One thing that we all know for sure is that we are now officially one day closer to the next big “opportunity”. Some call it a “big rally" and some call it a “headache”!
We know that while a dramatic move upward in prices does come with its challenges, it also brings a wealth of opportunity for the grain elevator that is prepared.
To get prepared, there are some things that every C.E.O., C.F.O. and grain department head should be aware of and thinking about, prior to the event. These are items that can’t be left until you know that the time is here or on the way. They MUST be done prior to any inkling of the event.
#1 - Detailed and Up-to-Date Cash Flow Plan
Make sure that you have a detailed cash flow plan that is up to date and that allows your organization the opportunity to stress test the financials and credit line under rally conditions. Understanding your plan from both a bushel flow AND cash flow perspective will be very important.
Likely there will be inventory, forward contracts, and HTA’s, that will all require futures and incurring margin calls. Remember, the purchases during a dramatic rise in futures levels also result in opportunities to buy some really good basis numbers, if you can afford to carry the positions.
For the unprepared, they will be forced to sell off positions at a loss if they are not able to sustain the margin calls. Knowing and understanding the magnitude of this opportunity will be the number one reason that most people take action and have a good plan in place.
#2 - Preservation & Access to Capital
Preservation and access to working capital will be critical. To capture the looming opportunity, your ability to finance your positions will be the limiting factor to your success. Banks will typically lend 4-6 times your working capital. Under the circumstances of a major upward price move, your ability to generate additional working capital will be crucial.
This is typically done through earnings or refinancing long term assets that have been partially or completely paid off. Let’s assume that you have a bin that is paid for and has been appraised to have a value of $2,000,000.
A lender might be willing to offer a $1,000,000 loan for a 10-year period. In return for the face amount in cash, you would then have a current portion of the long-term debt of $100,000 and a long-term portion of $900,000.
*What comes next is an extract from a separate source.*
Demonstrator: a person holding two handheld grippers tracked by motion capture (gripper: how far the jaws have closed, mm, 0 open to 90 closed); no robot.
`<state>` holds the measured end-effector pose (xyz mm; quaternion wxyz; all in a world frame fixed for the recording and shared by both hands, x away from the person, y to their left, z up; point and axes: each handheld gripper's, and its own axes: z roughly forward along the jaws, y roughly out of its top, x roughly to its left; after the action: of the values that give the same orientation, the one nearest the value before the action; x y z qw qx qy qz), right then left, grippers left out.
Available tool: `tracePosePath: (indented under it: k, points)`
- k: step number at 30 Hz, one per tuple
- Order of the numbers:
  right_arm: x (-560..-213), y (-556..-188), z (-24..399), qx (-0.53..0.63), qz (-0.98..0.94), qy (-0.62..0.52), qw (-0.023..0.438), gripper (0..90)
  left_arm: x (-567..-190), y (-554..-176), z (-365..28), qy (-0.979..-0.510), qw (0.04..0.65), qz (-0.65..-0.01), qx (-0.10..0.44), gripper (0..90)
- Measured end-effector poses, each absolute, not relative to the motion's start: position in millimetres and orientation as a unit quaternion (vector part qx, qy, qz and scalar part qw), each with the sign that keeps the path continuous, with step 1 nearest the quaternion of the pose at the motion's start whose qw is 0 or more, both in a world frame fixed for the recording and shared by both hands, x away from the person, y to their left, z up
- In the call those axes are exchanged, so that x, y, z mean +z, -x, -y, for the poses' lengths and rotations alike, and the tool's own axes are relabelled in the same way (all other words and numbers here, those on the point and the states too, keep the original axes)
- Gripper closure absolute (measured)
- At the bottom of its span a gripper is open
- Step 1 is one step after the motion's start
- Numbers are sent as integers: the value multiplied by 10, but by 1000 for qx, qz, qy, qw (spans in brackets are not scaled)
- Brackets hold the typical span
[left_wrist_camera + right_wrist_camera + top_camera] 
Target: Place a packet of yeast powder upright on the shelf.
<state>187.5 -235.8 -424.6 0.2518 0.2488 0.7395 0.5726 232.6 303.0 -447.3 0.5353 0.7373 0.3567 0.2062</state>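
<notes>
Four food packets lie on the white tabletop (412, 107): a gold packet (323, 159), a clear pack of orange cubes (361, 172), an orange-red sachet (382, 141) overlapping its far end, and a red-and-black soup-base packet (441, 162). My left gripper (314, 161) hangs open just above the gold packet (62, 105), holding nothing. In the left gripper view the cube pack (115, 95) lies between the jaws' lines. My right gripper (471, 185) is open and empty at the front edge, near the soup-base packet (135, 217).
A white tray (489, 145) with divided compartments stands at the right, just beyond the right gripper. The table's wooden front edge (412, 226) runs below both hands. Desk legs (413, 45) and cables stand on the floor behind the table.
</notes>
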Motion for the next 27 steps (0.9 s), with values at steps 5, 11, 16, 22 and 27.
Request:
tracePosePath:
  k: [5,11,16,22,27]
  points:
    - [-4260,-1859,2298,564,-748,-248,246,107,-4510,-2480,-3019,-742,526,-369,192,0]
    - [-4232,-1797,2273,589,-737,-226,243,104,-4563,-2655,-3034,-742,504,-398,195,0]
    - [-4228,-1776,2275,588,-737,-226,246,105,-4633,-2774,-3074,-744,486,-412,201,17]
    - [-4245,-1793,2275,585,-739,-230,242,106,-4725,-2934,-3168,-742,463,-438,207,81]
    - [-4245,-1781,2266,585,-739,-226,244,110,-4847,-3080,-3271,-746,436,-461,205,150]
This would result in an increase in working capital of the $900,000, which would result in another $3.6 million – $5.4 million in your credit line, depending on the lender. This is a very simple explanation, but you get the idea. Increasing working capital can lead to increased credit line capacity.
#3 - Knowledgeable Lender
Make sure that your lender and her team is knowledgeable to ensure that there are not any unnecessary obstacles between you and the opportunity that awaits.
Your loan officer/relationship manager is your advocate with the credit department at the lender. He needs to understand what will be expected of him, his team, and the lender in this time of quickly changing events.
By having conversations with the lender well before the time that opportunity manifests itself, you will be able to help them understand the right action to take in the moment.
Additionally, helping the relationship manager to understand what documentation can be provided on a regular basis now will enable you and your team to guide them through the process of understanding what the documents show and what they mean. It will also help them to verify what you are communicating to them by way of supporting documentation.
This will allow them to share that information and understanding with the credit team, analysts and compliance people that many people never see. We must remember that many of that back-room team have not been through a major price move, we need to understand that and help them get ready too.
#4 - Routines & Processes
Lastly, we need to make sure that we have in place the routines and processes that will ensure our success and maximize our ability to capture opportunity. From the normal daily routines and processes that we are balancing in a timely fashion, to monthly functions that are so important to accurate financials, to those times when we just get our team together and talk about those “crazy” happenings that nobody can predict but happen all too often.
When was the last time your team talked about the opportunity to acquire a neighboring facility that you’ve always had your eye on? Under what circumstances would you begin to get serious about it? Is there a price level that it becomes a “no-brainer”? It’s something that should be talked about using a process that has been used and proven to be effective, for you and your company.
One thing that we know for sure is that the best opportunities come when we least expect it. They also come when those that were not prepared are in a stressed or distressed position and are looking to get out.
We don’t want to be in that unfortunate situation, but we do want to be able to take advantage of opportunities that just don’t come around very often.